Академик закончил тем, что верит в Разум. О театре он совсем не говорил. Проблемы строительства театральной «семьи» и общего «дома» его не занимали. Между тем «Собачье сердце» имело огромный успех, Шарикова повезли по Европе, один фестиваль сменялся другим, актеры приоделись и подкормились, будущее казалось безоблачным. Мало кто представлял тогда, каким опасным окажется воздух свободы для театра, привыкшего существовать в замкнутом пространстве. Гастроли и фестивали заменили ежедневный творческий труд, спектакли рождались редко, а успех «Собачьего сердца» не повторялся. В труппе нарастало брожение, вспыхивали и подавлялись волнения. Идея «театра-дома» явно переживала кризис. В такой ситуации каждый спектакль мог стать последним. Огромным усилием творческой воли Г.Яновская кризис преодолела. Но потеряла дар легкости. Что бы она потом ни ставила — чеховского «Иванова» (спектакль назывался «Иванов и другие»), фантазию на темы «Синей бороды» Оффенбаха или «Грозу» Островского — сверхзадачей было доказать, что она Режиссер, еще Режиссер, всегда Режиссер, и эта дополнительная тяжесть перекашивала строение спектаклей. Впрочем, это не мешало ее премьерам быть в центре внимания критики, и часто лучшей критики, стосковавшейся по концептуальной режиссуре.

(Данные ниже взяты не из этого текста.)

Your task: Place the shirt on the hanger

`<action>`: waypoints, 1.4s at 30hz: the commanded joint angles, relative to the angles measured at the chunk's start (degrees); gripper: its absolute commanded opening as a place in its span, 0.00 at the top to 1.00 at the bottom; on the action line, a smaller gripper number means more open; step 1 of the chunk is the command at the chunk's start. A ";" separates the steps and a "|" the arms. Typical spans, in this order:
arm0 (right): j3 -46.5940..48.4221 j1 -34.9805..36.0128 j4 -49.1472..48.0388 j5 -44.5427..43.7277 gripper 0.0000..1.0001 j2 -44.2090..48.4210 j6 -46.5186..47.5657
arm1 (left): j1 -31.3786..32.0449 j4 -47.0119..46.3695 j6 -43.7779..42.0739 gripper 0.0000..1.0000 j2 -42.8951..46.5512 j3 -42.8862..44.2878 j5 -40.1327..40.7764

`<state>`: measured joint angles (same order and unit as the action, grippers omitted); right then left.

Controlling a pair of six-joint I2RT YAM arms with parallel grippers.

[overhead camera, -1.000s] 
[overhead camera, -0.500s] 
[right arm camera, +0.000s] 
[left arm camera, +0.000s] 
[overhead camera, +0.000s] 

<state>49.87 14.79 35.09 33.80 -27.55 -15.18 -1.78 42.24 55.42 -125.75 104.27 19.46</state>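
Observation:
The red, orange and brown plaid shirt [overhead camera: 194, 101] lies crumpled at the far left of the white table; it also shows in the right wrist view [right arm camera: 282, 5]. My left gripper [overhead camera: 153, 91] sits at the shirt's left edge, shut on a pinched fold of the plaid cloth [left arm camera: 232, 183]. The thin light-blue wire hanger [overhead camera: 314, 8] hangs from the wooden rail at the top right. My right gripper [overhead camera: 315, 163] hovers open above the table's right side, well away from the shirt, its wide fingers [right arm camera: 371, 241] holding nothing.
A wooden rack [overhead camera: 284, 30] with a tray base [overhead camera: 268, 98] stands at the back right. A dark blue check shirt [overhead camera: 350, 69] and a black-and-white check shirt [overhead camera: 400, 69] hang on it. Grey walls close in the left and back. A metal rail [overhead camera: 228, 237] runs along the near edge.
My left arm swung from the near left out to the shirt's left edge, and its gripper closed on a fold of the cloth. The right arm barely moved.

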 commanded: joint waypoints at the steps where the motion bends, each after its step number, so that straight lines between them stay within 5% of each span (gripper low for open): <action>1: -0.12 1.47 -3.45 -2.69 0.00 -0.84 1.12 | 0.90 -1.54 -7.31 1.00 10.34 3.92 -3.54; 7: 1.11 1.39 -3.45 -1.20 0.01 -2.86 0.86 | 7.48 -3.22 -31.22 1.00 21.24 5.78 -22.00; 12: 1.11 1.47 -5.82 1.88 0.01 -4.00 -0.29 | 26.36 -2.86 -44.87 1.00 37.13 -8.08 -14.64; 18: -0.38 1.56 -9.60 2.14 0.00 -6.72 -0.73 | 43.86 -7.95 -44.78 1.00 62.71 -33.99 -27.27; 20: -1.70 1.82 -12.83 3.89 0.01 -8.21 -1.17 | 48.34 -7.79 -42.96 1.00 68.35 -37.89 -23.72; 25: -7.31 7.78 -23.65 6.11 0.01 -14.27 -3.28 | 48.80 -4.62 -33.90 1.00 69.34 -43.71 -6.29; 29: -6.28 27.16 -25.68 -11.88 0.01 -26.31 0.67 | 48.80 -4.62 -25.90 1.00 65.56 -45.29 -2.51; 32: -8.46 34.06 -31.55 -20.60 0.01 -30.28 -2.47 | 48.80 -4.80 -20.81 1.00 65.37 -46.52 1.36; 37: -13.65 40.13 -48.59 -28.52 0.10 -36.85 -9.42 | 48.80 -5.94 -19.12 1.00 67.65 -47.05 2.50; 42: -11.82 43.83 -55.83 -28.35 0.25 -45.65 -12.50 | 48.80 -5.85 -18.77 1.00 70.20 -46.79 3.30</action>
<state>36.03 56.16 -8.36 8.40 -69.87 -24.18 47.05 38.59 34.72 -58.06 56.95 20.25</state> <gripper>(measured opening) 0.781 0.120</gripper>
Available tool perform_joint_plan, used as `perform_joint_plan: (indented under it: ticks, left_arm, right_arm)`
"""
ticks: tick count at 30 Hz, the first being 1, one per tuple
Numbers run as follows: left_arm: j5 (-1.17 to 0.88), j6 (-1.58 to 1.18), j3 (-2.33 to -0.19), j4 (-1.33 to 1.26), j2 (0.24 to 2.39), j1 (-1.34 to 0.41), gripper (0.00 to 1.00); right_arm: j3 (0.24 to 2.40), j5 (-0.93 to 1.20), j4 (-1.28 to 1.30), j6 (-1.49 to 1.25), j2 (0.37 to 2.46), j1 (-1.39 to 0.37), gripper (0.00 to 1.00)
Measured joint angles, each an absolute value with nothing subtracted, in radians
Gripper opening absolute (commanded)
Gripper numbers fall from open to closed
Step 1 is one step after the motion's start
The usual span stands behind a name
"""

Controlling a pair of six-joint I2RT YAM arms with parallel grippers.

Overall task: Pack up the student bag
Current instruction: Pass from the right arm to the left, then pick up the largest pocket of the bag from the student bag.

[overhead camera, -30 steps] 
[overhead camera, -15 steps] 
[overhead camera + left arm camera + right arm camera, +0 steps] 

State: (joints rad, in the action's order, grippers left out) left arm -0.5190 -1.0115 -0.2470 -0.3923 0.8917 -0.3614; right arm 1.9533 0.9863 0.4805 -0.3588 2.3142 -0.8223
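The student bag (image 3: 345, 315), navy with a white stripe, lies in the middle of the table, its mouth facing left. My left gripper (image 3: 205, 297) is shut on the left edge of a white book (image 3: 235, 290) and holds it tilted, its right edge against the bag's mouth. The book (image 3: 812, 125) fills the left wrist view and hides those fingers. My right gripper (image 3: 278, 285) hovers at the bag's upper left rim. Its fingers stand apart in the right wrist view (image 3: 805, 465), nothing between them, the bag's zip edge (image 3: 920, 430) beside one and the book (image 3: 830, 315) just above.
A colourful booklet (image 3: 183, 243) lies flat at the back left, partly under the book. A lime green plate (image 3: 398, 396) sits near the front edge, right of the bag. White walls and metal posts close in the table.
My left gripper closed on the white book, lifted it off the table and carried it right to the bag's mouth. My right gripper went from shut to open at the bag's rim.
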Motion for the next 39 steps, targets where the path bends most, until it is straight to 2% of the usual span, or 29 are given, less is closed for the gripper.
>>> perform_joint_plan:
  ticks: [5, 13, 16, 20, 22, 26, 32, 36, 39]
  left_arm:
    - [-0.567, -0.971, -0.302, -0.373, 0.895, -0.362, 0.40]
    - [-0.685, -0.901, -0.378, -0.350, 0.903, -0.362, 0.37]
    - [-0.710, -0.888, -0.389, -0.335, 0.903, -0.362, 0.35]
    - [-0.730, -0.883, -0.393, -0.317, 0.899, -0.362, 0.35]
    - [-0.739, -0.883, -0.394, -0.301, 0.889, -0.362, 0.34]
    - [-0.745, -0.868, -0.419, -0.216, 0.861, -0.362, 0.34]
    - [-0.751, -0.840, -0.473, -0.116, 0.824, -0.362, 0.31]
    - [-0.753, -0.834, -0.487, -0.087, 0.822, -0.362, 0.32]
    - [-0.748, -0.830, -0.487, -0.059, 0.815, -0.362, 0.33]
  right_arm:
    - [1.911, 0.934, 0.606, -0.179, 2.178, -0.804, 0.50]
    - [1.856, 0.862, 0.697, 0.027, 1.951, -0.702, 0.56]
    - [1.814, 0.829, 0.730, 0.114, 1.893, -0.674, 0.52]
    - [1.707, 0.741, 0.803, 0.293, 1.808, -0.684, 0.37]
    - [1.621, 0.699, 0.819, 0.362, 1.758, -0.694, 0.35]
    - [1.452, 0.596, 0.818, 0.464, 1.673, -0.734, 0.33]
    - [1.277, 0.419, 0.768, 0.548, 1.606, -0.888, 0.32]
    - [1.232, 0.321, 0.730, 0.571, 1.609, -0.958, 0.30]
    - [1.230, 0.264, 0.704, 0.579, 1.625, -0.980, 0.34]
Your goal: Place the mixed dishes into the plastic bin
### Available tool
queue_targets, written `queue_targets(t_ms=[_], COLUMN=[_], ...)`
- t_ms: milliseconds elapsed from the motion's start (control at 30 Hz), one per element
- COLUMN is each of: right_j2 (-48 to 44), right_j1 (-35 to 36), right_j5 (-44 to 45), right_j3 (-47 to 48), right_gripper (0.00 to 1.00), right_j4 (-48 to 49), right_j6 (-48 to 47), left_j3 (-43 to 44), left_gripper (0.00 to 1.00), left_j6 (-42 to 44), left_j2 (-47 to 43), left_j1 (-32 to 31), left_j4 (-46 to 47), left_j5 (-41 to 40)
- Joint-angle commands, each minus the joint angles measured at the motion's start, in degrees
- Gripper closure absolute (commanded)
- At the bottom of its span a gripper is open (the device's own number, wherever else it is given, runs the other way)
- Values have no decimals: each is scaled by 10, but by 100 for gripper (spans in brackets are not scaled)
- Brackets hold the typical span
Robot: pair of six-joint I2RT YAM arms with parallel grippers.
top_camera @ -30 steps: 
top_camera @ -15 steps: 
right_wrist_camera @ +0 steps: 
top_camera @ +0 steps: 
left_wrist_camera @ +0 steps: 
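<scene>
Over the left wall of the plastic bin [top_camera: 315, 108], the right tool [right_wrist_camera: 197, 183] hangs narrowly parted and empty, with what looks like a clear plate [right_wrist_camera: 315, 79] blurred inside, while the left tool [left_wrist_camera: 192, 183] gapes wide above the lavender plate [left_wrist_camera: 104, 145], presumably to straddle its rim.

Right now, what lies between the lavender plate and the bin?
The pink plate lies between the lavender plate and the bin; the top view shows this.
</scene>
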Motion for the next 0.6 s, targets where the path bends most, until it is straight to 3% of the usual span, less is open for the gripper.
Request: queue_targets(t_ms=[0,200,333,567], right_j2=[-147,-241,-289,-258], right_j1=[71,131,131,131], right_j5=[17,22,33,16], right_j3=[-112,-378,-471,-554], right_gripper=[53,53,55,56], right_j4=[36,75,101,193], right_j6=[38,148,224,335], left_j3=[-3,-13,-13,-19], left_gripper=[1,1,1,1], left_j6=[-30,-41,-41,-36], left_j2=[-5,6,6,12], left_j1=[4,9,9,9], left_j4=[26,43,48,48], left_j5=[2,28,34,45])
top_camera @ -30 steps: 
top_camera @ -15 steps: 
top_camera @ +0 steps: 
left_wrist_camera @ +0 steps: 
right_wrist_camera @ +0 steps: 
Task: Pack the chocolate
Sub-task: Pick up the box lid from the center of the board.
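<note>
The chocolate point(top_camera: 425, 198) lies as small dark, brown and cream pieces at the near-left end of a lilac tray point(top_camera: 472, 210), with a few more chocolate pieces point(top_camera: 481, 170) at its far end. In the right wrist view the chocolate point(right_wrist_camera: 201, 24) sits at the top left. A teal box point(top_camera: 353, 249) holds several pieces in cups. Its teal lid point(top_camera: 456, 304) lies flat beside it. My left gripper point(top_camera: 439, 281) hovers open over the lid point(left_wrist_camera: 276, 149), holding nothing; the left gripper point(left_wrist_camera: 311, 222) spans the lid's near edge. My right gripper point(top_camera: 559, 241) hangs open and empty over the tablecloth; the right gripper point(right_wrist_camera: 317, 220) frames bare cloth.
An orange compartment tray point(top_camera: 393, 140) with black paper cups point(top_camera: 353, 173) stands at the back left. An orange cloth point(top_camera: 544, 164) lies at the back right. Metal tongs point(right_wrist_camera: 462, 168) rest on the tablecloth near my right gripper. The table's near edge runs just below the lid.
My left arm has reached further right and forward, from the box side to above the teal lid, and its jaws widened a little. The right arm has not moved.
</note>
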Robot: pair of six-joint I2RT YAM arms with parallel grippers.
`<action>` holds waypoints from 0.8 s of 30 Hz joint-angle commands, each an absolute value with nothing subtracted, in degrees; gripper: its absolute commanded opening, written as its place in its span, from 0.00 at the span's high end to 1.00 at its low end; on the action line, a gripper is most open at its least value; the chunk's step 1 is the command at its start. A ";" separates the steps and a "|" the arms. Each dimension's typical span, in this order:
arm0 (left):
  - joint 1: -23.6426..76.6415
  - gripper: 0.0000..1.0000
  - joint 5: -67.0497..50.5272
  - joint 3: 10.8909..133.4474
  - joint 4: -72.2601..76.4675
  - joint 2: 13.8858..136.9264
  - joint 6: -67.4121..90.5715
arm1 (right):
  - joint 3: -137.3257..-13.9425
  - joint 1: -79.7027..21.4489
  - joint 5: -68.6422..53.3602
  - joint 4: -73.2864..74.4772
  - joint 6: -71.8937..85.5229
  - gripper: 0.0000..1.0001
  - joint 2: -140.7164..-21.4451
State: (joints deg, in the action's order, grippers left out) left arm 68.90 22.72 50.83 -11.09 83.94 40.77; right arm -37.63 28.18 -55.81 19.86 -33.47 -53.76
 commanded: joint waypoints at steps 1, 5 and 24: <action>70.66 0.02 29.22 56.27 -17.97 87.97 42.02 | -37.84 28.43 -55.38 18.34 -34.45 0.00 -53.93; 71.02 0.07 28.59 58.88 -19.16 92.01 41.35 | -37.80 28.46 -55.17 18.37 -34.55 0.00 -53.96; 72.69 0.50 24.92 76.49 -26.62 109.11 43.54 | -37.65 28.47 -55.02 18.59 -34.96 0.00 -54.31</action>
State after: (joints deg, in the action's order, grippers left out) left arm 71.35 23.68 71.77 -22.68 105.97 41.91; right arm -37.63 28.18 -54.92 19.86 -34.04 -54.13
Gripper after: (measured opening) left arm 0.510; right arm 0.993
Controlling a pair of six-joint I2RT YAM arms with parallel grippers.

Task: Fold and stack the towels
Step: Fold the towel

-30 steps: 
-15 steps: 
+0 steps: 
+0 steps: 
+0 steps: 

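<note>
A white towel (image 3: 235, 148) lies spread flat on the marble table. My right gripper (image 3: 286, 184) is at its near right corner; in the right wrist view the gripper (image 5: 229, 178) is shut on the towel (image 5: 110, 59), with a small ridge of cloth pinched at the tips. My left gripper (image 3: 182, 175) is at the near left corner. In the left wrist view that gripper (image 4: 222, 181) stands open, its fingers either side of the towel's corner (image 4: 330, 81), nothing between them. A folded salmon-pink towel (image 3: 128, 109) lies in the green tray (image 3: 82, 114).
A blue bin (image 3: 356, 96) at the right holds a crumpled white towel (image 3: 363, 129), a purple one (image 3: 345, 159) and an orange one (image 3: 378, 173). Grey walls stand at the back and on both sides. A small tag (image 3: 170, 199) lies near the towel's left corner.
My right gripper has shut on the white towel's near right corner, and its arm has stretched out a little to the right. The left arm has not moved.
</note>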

Пока Г.Яновская разбиралась со своим театром, К.Гинкас счастливо обжился в комнатном пространстве. Он был свободен в выборе актеров, у него были обязательства только перед своим воображением и замыслом. Каждый сезон возникал какой-нибудь небольшой проект, который умножал славу режиссера. Когда у Гинкаса забрали флигель, он освоил фойе. Тут он вновь стал играть в Достоевского и поставил «К.И. из «Преступления» (1994). Это был полуторачасовой монолог Катерины Ивановны, вдовы Мармела- дова и мачехи Сонечки. Монолог, произнесенный в излюбленных режиссером обстоятельствах: в присутствии смерти, на поминках, перед гробом, стоящим где-то за стеной. На роль К.И. была приглашена Оксана Мысина, замечательная актриса «эксцентрической школы». Игра строилась на смене масок и настроений. Худая и длинная как жердь, в черном мужском распахнутом пальто, цирковых, не по размеру ботинках (гардероб, казалось, был взят напрокат у Раскольникова), она играла — часто без видимого перехода — то подвыпившую бабу-скандалистку, то заботливую и нежную мать, то экстатическую кликушу-богомолку. Гинкас ввел в спектакль детей (он всегда предпочитает «натуру»). К.И. демонстрирует свое несчастное потомство, вытаскивает какие-то бумажки, твердит о своем благородном происхождении, заскакивает в соседнюю комнату к гробу и, возбудившись, продолжает свой отчаянный поединок с публикой. «И чем больше этой почти путающей натуралистической точности в деталях, тем сильнее ощущение кошмарного сновидения, тем менее реальны и эта женщина, и эти дети, и слова поминальной молитвы. И образ обезумевшей от горя женщины двоится. Она горюет, но она и дразнит своим горем, своим отчаянием. Она провоцирует и острым глазом ловит ваш отклик»16
. Так дышит актерская ткань в спектаклях Гинкаса. В конце спектакля — вполне ожидаемая метафора: Катерина Ивановна ухватывалась за какую-то лестницу, взбиралась к потолку, а потом еще билась в истерике и стучалась в этот потолок с единственной мольбой пустить ее туда, наверх, где находят утешение все страдальцы. Мощная музыкальная тема сопровождала этот выплеск человеческого горя, который у Гинкаса венчает любую игру с жизнью и смертью.